Lausanne, le 28 février 2014
Souvent, lorsqu’on travaille avec une nouvelle construction plasmidique (construct), nous voulons vérifier que les bactéries qui ont incorporé le plasmide produisent bel et bien la protéine dont le gène se trouve sur le plasmide. Pour cela, il est conseillé d’effectuer un test d’expression de protéine à petite échelle avant de passer à une échelle plus grande, nécessaire à la production d’une quantité importante de protéine. Dans le cas où la protéine n’est pas exprimée, cela peut indiquer un problème avec le plasmide ou bien que la protéine est dégradée (en particulier dans le cas d’une expression dans des cellules eucaryotes, où le protéasome dégrade les protéines mal pliées) et il faut résoudre ce problème avant de passer à une expression à grande échelle.
Point de départ de l’expérience: colonies sur boîte d’agar.
Point d’arrivée: gels de polyacrylamide produits par SDS-PAGE et indiquant le degré d’expression de la protéine.
Marche à suivre
1. Choisir une ou plusieurs colonies en essayant d’éviter les colonies satellites (cf. lexique pour définition). Choisir plusieurs colonies augmente les chances d’obtenir au moins un résultat positif. Les étapes suivantes sont décrites pour une colonie.

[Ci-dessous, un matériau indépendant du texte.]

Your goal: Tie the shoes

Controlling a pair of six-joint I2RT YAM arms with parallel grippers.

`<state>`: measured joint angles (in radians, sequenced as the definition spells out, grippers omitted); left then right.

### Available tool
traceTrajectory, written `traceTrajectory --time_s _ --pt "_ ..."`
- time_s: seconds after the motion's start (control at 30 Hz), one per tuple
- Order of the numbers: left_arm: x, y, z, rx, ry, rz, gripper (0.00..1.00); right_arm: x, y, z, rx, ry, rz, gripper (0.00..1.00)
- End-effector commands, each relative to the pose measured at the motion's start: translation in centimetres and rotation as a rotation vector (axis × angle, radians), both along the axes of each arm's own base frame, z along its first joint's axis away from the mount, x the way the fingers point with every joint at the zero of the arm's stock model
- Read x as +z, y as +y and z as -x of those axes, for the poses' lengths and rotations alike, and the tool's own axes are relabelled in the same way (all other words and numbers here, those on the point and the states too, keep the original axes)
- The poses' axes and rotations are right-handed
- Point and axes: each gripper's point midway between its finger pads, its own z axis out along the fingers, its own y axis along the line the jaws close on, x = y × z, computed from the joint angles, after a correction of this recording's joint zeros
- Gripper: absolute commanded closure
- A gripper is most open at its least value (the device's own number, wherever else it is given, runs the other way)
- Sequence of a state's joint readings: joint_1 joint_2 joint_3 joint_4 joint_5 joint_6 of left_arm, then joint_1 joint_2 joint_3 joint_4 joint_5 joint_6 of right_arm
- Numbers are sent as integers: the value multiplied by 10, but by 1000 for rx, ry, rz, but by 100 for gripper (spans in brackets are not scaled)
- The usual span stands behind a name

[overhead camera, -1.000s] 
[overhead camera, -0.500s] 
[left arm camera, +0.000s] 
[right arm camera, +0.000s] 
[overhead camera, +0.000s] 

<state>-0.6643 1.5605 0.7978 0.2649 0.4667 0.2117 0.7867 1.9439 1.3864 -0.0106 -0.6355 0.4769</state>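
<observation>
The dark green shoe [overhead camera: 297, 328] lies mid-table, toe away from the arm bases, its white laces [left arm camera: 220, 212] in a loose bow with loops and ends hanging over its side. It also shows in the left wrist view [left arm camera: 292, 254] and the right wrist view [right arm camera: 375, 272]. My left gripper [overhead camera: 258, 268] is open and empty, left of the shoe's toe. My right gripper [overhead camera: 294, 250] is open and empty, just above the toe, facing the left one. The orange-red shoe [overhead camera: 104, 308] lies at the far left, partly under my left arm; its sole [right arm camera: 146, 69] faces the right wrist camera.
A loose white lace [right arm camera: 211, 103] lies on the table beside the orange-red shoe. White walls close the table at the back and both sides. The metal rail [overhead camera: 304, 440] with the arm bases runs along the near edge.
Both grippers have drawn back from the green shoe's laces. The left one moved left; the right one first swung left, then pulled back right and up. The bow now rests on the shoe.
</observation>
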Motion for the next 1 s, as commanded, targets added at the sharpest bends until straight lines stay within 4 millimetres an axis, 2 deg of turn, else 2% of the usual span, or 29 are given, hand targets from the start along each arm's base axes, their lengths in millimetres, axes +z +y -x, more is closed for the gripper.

2. Inoculer 4 tubes de culture de 12 ml contenant 2 ml de milieu de culture LB + antibiotique à partir d’une seule colonie. En outre, il est conseillé d’avoir un contrôle négatif et un contrôle positif pour l’expression. Pour le contrôle positif, utiliser un stock de glycérol dont on sait qu’il exprime une protéine (n’importe laquelle) et pour le contrôle négatif utiliser des bactéries non transformées. Enfin, utiliser un tube supplémentaire inoculé avec n’importe quelle colonie. Ce tube servira à mesur la densité optique (DO) à 600 nm.
3. Incuber avec rotation à 37°C pendant quelques heures jusqu’à ce que la densité optique à 600 nm du tube supplémentaire atteigne au moins 0.6. A ce moment-là, les 4 tubes inoculés avec la même colonie prennent des chemins différents:
a. Un tube, marqué iNI37, reste à 37°C sans aucun traitment. i va de 1 au nombre de colonies sélectionnées.
b. Un autre tube, marqué iI37, est induit à l’IPTG (1 mM de concentration finale) et reste à 37°C.
c. Un troisième tube, marqué iNI18, est déplacé à 18°C.
d. Le dernier tube, enfin, marqué iI18, est induit avec de l’IPTG et déplacé à 18°C. C’est ce dernier tube qui donne normalement l’expression maximale, en raison de l’induction et du déplacement à 18°C. A cette dernière température, les bactéries cessent de se multiplier et peuvent focaliser leur énergie sur la production de la protéine d’intérêt.
4. Laisser incuber au moins 3,5 heures aux températures respectives. Si c’est très tard et que vous voulez rentrer à la maison absolument, vous pouvez aussi laisser incuber du jour au lendemain.
5. Après l’incubation, transférer 1 ml de culture dans un tube eppendorf de 1,5 ml.
6. Centrifuger 10 min à 15’000 rpm.
7. Jeter le surnageant.
8. Resolubiliser le culot dans 200 µl de BugBuster. Cette solution va lyser les cellules.
9. Centrifuger 10 min à 15’000 rpm.
10. Transférer le surnageant (la partie soluble) dans un autre eppendorf de 1,5 ml.
11. Aliquoter 30 µl de partie soluble dans un autre tube eppendorf contenant 30 µl de solution Lämmli 2x (solution de chargement pour le SDS-PAGE).
12. Resuspendre le culot (la partie insoluble) dans 50 µl de solution Lämmli 2x.
13. Chauffer les tubes contenant le Lämmli à 95°C pendant 5 min et charger dans des gels de polyacrylamide.
Il est aussi possible d’utiliser des erlenmeyer au lieu des tubes de culture.
Lexique
Colonie satellite: colonie de bactéries non transformées qui réussit à pousser sur de l’agar contenant de l’antibiotique en raison de la dégradation de l’antibiotique par une colonie voisine qui exprime la résistance à l’antibiotique et dégrade l’antibiotique qui l’entoure.